**WHAT YOU SHOULD DO:**
Your task is to reproduce exactly the lines from the line with "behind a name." through the end of the records below.

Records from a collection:

↓↓↓

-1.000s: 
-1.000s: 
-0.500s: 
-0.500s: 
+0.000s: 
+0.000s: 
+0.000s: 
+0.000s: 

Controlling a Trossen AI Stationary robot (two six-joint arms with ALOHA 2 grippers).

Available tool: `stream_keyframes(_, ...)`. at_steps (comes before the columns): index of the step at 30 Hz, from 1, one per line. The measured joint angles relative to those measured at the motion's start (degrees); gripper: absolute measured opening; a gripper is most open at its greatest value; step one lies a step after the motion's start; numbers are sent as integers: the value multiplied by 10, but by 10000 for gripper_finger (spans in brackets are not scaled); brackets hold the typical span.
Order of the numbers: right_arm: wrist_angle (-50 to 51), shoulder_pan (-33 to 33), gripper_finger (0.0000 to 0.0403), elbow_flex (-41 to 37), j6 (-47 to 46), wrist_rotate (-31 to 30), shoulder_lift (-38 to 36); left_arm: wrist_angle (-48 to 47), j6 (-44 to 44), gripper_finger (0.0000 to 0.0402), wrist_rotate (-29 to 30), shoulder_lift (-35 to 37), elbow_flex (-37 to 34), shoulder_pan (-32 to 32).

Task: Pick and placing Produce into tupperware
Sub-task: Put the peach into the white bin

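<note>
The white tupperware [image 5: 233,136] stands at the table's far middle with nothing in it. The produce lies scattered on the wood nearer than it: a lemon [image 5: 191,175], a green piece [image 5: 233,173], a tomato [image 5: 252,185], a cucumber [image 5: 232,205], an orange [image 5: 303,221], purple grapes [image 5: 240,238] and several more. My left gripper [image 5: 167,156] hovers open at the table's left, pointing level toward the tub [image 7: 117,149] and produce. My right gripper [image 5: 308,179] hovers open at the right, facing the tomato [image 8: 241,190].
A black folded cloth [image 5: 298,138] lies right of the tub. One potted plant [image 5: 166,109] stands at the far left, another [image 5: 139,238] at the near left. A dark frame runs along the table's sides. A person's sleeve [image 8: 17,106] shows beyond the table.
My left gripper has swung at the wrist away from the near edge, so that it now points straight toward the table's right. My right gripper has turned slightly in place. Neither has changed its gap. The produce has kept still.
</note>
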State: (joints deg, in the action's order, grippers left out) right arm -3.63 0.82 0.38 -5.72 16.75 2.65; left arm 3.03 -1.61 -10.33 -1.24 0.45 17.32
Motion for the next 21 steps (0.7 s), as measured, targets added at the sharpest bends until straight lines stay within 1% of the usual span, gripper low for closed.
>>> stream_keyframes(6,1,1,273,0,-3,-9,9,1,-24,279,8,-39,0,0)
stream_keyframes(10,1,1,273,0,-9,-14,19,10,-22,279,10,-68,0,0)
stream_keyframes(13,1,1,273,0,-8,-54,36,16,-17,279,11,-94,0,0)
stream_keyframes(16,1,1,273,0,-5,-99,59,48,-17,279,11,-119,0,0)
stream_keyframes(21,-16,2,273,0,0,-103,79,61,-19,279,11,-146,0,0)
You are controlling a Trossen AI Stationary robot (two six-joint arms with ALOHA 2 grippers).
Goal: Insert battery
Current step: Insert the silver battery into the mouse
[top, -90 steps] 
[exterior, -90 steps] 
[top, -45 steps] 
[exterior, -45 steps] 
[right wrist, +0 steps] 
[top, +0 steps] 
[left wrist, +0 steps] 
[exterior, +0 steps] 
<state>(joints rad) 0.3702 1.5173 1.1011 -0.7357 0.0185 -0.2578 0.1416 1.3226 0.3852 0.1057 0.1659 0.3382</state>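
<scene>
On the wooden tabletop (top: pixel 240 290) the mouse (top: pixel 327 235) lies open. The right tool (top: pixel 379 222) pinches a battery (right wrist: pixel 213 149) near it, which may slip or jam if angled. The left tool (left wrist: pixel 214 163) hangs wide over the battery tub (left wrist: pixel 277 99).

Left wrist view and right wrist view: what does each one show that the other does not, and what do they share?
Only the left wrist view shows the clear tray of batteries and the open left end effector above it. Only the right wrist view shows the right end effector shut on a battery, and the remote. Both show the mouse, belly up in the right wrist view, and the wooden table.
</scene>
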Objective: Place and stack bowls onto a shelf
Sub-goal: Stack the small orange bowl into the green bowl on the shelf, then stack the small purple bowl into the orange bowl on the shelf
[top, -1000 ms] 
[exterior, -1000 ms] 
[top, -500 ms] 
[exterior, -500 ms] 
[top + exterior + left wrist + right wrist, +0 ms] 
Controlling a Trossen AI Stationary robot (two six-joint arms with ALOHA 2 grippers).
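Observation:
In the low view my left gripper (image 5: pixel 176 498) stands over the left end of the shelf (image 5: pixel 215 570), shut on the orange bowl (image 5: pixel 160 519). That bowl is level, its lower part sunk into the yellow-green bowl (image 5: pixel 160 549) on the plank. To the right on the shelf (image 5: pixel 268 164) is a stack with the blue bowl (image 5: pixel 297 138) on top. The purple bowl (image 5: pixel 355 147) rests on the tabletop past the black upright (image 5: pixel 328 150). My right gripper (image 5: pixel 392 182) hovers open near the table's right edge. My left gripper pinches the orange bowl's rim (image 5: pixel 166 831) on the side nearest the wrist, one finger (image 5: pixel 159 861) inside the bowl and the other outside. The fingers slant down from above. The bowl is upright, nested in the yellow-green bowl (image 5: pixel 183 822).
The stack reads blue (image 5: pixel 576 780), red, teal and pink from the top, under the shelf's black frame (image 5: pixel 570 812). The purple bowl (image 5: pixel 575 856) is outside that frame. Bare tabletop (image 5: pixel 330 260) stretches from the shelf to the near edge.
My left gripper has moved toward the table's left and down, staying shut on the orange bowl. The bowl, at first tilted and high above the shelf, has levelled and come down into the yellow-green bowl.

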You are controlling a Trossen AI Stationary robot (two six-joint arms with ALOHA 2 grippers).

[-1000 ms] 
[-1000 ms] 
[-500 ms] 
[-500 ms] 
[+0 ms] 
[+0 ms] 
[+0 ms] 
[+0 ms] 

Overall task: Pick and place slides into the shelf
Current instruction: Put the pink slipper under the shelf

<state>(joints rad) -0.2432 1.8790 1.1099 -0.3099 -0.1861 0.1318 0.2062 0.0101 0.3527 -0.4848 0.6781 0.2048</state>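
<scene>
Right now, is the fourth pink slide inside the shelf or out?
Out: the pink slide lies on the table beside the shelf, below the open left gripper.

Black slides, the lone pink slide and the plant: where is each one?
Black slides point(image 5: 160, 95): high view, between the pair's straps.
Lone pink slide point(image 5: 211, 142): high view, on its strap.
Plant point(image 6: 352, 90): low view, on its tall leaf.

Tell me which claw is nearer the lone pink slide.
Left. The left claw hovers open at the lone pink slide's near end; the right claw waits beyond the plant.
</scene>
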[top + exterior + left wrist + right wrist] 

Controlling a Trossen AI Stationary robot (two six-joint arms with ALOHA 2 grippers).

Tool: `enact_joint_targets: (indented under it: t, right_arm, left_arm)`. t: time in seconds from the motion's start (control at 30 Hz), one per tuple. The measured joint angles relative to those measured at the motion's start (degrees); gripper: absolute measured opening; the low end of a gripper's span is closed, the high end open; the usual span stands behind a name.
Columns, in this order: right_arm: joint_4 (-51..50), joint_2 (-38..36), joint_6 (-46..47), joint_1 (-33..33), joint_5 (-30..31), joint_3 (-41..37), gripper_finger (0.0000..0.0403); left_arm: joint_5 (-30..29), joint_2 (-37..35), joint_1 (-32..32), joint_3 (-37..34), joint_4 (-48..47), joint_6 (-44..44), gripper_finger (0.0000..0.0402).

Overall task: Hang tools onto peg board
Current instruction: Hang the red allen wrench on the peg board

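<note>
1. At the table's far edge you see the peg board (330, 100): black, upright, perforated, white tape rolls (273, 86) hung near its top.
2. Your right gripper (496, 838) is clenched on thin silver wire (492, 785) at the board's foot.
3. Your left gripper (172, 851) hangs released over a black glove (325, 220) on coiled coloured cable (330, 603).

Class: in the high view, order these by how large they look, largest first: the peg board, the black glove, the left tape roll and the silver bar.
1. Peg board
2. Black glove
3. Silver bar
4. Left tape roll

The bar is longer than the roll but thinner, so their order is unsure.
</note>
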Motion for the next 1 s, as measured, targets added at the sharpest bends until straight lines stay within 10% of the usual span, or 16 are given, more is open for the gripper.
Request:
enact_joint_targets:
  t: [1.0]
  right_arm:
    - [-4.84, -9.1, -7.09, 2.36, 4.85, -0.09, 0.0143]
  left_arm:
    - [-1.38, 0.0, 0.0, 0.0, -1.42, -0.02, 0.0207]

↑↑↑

**TASK RESPONSE:**
Tool: `enact_joint_targets: (indented under it: t, right_arm, left_arm)`. t: time in seconds from the motion's start (control at 30 Hz), one per tuple. The measured joint angles relative to those measured at the motion's start (degrees); gripper: absolute measured opening; the low end of a gripper's span is closed, the high end open; the usual span stands behind a name.
Columns, in this order: right_arm: joint_4 (-51..50), joint_2 (-38..36), joint_6 (-46..47), joint_1 (-33..33), joint_5 (-30..31), joint_3 (-41..37), gripper_finger (0.0000..0.0403); left_arm: joint_5 (-30..29), joint_2 (-37..35), joint_1 (-32..32), joint_3 (-37..34), joint_4 (-48..47), joint_6 (-44..44), gripper_finger (0.0000..0.0402).

Overall task: Hang tools onto peg board
Current instruction: Hang the red allen wrench on the peg board

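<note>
1. At the table's far edge you see the peg board (330, 100): black, upright, perforated, white tape rolls (273, 86) hung near its top.
2. Your right gripper (496, 838) is clenched on thin silver wire (492, 785) at the board's foot.
3. Your left gripper (172, 851) hangs released over a black glove (325, 220) on coiled coloured cable (330, 603).

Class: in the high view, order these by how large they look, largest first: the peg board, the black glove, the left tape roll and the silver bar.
1. Peg board
2. Black glove
3. Silver bar
4. Left tape roll

The bar is longer than the roll but thinner, so their order is unsure.
</note>
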Motion for the next 1 s, as measured, targets added at the sharpest bends until straight lines stay within 10% of the usual span, or 16 are given, more is open for the gripper.
Request:
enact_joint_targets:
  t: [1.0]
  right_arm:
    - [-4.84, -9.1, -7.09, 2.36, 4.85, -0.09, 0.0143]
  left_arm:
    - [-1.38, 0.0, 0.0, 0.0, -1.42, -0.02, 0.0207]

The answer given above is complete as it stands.